_Task item_.
Without the pictures, write out all the lines below exactly as they appear.

[Dataset section — start]

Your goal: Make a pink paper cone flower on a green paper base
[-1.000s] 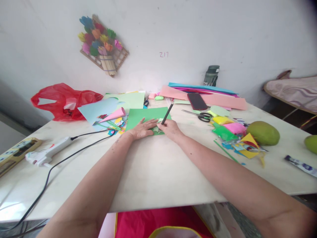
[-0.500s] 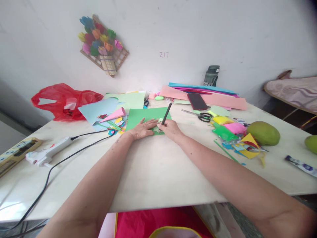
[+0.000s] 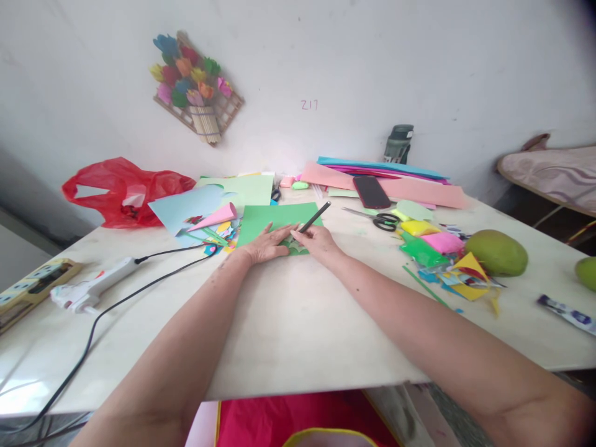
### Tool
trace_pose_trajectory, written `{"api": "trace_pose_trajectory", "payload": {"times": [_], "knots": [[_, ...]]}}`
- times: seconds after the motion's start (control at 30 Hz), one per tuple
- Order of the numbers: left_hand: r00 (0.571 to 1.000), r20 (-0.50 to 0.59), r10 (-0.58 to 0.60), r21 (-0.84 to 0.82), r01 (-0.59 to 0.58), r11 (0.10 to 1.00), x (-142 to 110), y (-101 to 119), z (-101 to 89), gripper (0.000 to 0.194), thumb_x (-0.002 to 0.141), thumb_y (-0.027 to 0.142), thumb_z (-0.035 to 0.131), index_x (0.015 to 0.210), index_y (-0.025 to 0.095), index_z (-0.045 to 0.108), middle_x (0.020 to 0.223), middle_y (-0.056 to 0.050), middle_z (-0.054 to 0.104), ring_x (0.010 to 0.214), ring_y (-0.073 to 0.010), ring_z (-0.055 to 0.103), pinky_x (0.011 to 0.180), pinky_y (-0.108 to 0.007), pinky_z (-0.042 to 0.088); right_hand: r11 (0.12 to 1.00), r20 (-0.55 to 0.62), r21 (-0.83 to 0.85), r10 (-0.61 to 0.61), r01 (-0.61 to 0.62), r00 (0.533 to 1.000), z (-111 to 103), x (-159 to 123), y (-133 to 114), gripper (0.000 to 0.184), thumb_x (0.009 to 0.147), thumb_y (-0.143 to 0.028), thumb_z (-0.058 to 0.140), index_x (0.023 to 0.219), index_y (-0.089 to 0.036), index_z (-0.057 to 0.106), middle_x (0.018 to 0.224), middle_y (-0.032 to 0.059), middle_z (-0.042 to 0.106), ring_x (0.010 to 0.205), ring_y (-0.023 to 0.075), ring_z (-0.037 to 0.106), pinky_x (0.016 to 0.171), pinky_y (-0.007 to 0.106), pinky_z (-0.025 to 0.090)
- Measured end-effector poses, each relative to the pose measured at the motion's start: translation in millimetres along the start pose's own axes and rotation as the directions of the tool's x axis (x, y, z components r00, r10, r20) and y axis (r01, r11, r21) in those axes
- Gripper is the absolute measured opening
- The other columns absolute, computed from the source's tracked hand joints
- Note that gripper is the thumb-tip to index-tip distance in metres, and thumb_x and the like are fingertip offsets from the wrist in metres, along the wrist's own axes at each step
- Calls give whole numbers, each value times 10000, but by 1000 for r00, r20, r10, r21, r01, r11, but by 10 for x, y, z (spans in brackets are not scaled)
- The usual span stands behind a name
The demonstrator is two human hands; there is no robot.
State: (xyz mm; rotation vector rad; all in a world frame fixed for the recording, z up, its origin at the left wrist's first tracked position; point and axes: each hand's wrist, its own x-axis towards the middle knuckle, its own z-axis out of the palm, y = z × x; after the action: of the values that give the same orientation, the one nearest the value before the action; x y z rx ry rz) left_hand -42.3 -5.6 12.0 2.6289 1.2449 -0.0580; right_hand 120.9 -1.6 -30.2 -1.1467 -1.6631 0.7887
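Note:
A sheet of green paper (image 3: 274, 214) lies flat on the table in front of me. On its near right part rests a small, lighter green cut-out with a scalloped edge (image 3: 295, 247), partly covered by my fingers. My left hand (image 3: 267, 244) presses down on the sheet and the cut-out's left side, fingers spread. In my right hand (image 3: 322, 241) is a black pencil or pen (image 3: 316, 215), gripped near its lower end and slanting up to the right. Its tip is hidden by my fingers, close to the cut-out.
Left are a glue gun (image 3: 95, 285) with its black cord, a power strip (image 3: 35, 288), a red plastic bag (image 3: 116, 198) and a pink paper cone (image 3: 218, 215). Right are scissors (image 3: 384, 221), a phone (image 3: 371, 192), clay packets (image 3: 421, 248), paper scraps and a green fruit (image 3: 496, 252).
The pencil or pen has tipped lower toward the right, and my right hand has shifted slightly left beside the cut-out. My left hand stays on the paper.

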Motion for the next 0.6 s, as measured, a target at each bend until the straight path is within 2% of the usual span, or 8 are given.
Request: {"api": "trace_pose_trajectory", "payload": {"times": [0.3, 0.5, 0.6], "knots": [[1000, 5, -8, 12, 8, 1000, 19, -25, 28, 746, 796, 336, 320, 1370, 210, -141, 1461, -32, 109, 1337, -168, 51, 1058, -438, -72, 995, -105, 65, -67, 74, 992, -61, 7, -163, 267, 729, -397, 538, 750, -143, 619, 645, 19, 619, 603, 125, 581, 580, 224, 464], [1000, 5, -2, -8, 2, 1000, 19, -32, 36, 755, 795, 335, 331, 1362, 232, -157, 1460, -11, 115, 1338, -168, 36, 1053, -449, -75, 996, -130, 84, 22, -11, 991, -172, 31, -381, 209, 712, -357, 574, 693, -149, 588, 582, 19, 599, 561, 141, 591, 490, 218, 458], [1000, 0, -20, -24, 20, 1000, 15, -10, 26, 753, 793, 333, 335, 1365, 229, -144, 1458, -8, 125, 1337, -163, 38, 1049, -447, -87, 972, -126, 217, 116, -87, 985, -195, 52, -496, 183, 724, -325, 570, 671, -150, 557, 587, 20, 595, 517, 130, 582, 420, 204, 442]]}}
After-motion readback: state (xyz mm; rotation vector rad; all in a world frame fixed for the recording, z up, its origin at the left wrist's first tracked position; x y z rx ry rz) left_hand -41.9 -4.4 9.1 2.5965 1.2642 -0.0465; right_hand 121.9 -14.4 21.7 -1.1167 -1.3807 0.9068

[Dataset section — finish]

_Answer for this exercise_.
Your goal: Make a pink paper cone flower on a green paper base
[-1.000s] 
[-0.500s] 
[+0.000s] 
### Tool
trace_pose_trajectory, written `{"api": "trace_pose_trajectory", "payload": {"times": [_], "knots": [[_, ...]]}}`
- times: seconds after the motion's start (control at 30 Hz), one per tuple
- Order of the numbers: left_hand: r00 (0.571 to 1.000), r20 (-0.50 to 0.59), r10 (-0.58 to 0.60), r21 (-0.84 to 0.82), r01 (-0.59 to 0.58), r11 (0.10 to 1.00), x (-142 to 110), y (-101 to 119), z (-101 to 89), gripper (0.000 to 0.194), thumb_x (-0.002 to 0.141), thumb_y (-0.027 to 0.142), thumb_z (-0.035 to 0.131), index_x (0.015 to 0.210), index_y (-0.025 to 0.095), index_z (-0.045 to 0.108), middle_x (0.020 to 0.223), middle_y (-0.056 to 0.050), middle_z (-0.054 to 0.104), ring_x (0.010 to 0.214), ring_y (-0.073 to 0.010), ring_z (-0.055 to 0.103), pinky_x (0.011 to 0.180), pinky_y (-0.108 to 0.007), pinky_z (-0.042 to 0.088); right_hand: r11 (0.12 to 1.00), r20 (-0.55 to 0.62), r21 (-0.83 to 0.85), r10 (-0.61 to 0.61), r01 (-0.61 to 0.62), r00 (0.533 to 1.000), z (-111 to 103), x (-159 to 123), y (-133 to 114), gripper (0.000 to 0.184), thumb_x (0.009 to 0.147), thumb_y (-0.143 to 0.028), thumb_z (-0.058 to 0.140), index_x (0.023 to 0.219), index_y (-0.089 to 0.036), index_z (-0.057 to 0.106), middle_x (0.018 to 0.224), middle_y (-0.032 to 0.059), middle_z (-0.042 to 0.106), ring_x (0.010 to 0.205), ring_y (-0.023 to 0.075), ring_z (-0.037 to 0.106), pinky_x (0.016 to 0.171), pinky_y (-0.007 to 0.106), pinky_z (-0.025 to 0.090)
- Measured end-effector poses, each relative to the pose measured at the motion's start: translation in millimetres along the start pose's own axes and rotation as the directions of the tool's x axis (x, y, z components r00, r10, r20) and y axis (r01, r11, r21) in those axes
- Gripper is the absolute measured opening
- The other columns absolute, computed from the source's tracked hand joints
- Note that gripper is the thumb-tip to index-tip distance in metres, and thumb_x and the like are fingertip offsets from the wrist in metres, along the wrist's own axes at each step
- Calls give whole numbers, each value times 10000, but by 1000 for r00, r20, r10, r21, r01, r11, but by 10 for x, y, z (spans in brackets are not scaled)
- The usual span stands behind a name
The demonstrator is two human hands; there is no robot.
State: (xyz mm; rotation vector rad; all in a world frame fixed for the recording, z up, its origin at the left wrist's first tracked position; point and axes: each hand's wrist, its own x-axis towards the middle knuckle, its own z-axis out of the palm, y = z × x; after the action: of the values that give the same orientation, the one nearest the value before the action; x y z rx ry rz) left_hand -42.3 -5.6 12.0 2.6289 1.2449 -0.0580; right_hand 120.9 -1.6 -30.2 -1.1467 -1.6631 0.7887
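Note:
A sheet of green paper (image 3: 274, 214) lies flat on the table in front of me. On its near right part rests a small, lighter green cut-out with a scalloped edge (image 3: 295, 247), partly covered by my fingers. My left hand (image 3: 267, 244) presses down on the sheet and the cut-out's left side, fingers spread. In my right hand (image 3: 322, 241) is a black pencil or pen (image 3: 316, 215), gripped near its lower end and slanting up to the right. Its tip is hidden by my fingers, close to the cut-out.
Left are a glue gun (image 3: 95, 285) with its black cord, a power strip (image 3: 35, 288), a red plastic bag (image 3: 116, 198) and a pink paper cone (image 3: 218, 215). Right are scissors (image 3: 384, 221), a phone (image 3: 371, 192), clay packets (image 3: 421, 248), paper scraps and a green fruit (image 3: 496, 252).
The pencil or pen has tipped lower toward the right, and my right hand has shifted slightly left beside the cut-out. My left hand stays on the paper.
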
Motion for the next 0.6 s, as measured, a target at each bend until the straight path is within 2% of the usual span, or 8 are given.
Request: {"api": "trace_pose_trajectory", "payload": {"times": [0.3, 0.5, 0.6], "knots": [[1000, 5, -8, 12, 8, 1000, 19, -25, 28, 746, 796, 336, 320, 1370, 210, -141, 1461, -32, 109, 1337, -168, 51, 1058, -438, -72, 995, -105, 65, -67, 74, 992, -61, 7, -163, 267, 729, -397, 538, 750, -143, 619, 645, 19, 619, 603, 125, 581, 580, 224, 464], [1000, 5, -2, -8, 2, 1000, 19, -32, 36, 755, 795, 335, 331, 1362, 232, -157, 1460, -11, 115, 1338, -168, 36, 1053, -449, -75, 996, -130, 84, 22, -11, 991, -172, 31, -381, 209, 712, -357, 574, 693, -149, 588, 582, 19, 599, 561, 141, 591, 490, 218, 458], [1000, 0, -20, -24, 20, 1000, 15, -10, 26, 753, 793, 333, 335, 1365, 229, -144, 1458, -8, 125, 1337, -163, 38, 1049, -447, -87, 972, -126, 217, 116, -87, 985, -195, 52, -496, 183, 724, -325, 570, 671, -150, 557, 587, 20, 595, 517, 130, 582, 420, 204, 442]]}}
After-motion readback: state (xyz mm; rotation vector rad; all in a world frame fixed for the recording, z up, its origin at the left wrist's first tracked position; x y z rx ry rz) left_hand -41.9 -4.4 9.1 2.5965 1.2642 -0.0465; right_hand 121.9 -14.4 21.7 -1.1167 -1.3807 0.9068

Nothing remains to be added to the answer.